Обсуждение: CP949 for EUC-KR?

Поиск
Список
Период
Сортировка

CP949 for EUC-KR?

От
Takahiro Itagaki
Дата:
I heard pg_get_encoding_from_locale() failed in kor locale.
   WARNING:  could not determine encoding for locale "kor": codeset is "CP949"

I found the following description in the web:   CP949 is EUC-KR, extended with UHC (Unified Hangul Code).
http://www.opensource.apple.com/source/libiconv/libiconv-13.2/libiconv/lib/cp949.h

but we define CP51949 for EUC-KR in chklocale.c.   {PG_EUC_KR, "CP51949"},        /* or 20949 ? */

Which is the compatible codeset with our PG_EUC_KR encoding?
949, 51949, or 20949? Should we add (or replace) CP949 for EUC-KR?

Regards,
---
Takahiro Itagaki
NTT Open Source Software Center



Re: CP949 for EUC-KR?

От
Heikki Linnakangas
Дата:
Takahiro Itagaki wrote:
> I heard pg_get_encoding_from_locale() failed in kor locale.
> 
>     WARNING:  could not determine encoding for locale "kor": codeset is "CP949"
> 
> I found the following description in the web:
>     CP949 is EUC-KR, extended with UHC (Unified Hangul Code).
>     http://www.opensource.apple.com/source/libiconv/libiconv-13.2/libiconv/lib/cp949.h
> 
> but we define CP51949 for EUC-KR in chklocale.c.
>     {PG_EUC_KR, "CP51949"},        /* or 20949 ? */
> 
> Which is the compatible codeset with our PG_EUC_KR encoding?
> 949, 51949, or 20949?

A bit of googling suggests that 51949 is indeed the Windows codepage
that's equivalent with EUC-KR.

> Should we add (or replace) CP949 for EUC-KR?

No.
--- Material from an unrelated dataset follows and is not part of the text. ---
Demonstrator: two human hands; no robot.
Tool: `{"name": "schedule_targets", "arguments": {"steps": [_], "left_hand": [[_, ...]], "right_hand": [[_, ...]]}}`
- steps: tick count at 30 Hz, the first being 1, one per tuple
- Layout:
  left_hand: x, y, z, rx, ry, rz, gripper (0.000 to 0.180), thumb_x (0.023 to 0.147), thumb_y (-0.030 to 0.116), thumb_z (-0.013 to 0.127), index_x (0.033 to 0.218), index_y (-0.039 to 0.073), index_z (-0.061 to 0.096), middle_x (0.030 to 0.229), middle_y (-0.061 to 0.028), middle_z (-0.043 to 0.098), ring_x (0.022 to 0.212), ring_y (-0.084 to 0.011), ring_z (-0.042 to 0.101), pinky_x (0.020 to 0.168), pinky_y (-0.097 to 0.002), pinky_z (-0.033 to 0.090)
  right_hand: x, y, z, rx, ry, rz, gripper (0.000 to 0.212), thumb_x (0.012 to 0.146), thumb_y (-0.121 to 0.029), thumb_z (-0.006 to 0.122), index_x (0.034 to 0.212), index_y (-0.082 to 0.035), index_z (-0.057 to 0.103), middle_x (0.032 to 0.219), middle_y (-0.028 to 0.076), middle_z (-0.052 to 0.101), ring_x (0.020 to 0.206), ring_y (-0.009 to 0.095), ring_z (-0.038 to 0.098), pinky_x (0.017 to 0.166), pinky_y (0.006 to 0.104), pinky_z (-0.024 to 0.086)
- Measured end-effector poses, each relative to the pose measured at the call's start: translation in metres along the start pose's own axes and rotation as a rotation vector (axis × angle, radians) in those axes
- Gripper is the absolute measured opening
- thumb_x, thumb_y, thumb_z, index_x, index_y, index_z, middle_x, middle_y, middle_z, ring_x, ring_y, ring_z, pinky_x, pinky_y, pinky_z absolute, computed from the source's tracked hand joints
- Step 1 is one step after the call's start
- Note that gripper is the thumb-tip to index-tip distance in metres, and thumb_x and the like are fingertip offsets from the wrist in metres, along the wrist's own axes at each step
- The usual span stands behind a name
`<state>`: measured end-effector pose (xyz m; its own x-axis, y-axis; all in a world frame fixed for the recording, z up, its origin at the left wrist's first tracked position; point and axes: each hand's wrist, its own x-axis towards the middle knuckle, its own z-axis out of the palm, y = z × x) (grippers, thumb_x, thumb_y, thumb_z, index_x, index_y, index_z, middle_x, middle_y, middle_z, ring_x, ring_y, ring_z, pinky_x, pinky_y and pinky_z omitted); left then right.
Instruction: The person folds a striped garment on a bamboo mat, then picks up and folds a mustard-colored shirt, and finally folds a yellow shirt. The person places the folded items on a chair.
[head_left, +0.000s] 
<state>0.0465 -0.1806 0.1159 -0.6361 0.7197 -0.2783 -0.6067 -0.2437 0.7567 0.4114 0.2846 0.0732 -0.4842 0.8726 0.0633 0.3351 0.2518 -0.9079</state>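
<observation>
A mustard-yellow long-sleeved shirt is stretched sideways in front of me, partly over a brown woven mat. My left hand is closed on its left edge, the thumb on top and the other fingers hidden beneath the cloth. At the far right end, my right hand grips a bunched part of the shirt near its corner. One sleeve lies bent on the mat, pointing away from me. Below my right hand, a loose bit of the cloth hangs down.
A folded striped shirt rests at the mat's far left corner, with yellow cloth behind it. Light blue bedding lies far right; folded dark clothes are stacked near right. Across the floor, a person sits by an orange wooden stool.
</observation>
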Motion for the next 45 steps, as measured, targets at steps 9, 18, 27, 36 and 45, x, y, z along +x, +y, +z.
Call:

CP949 is not plain EUC-KR, but EUC-KR with some extensions (UHC). At
least on CVS HEAD, we recognize CP949 as an alias for the PostgreSQL
PG_UHC encoding. There's a significant difference between the two,
because PG_EUC_KR is supported as a server-encoding while PG_UHC is not.

--  Heikki Linnakangas EnterpriseDB   http://www.enterprisedb.com


Re: CP949 for EUC-KR?

От
Takahiro Itagaki
Дата:
Heikki Linnakangas <heikki.linnakangas@enterprisedb.com> wrote:

> > Should we add (or replace) CP949 for EUC-KR?
> 
> No. CP949 is not plain EUC-KR, but EUC-KR with some extensions (UHC). At
> least on CVS HEAD, we recognize CP949 as an alias for the PostgreSQL
> PG_UHC encoding.

That's it! We should have added an additional alias to chklocale, too.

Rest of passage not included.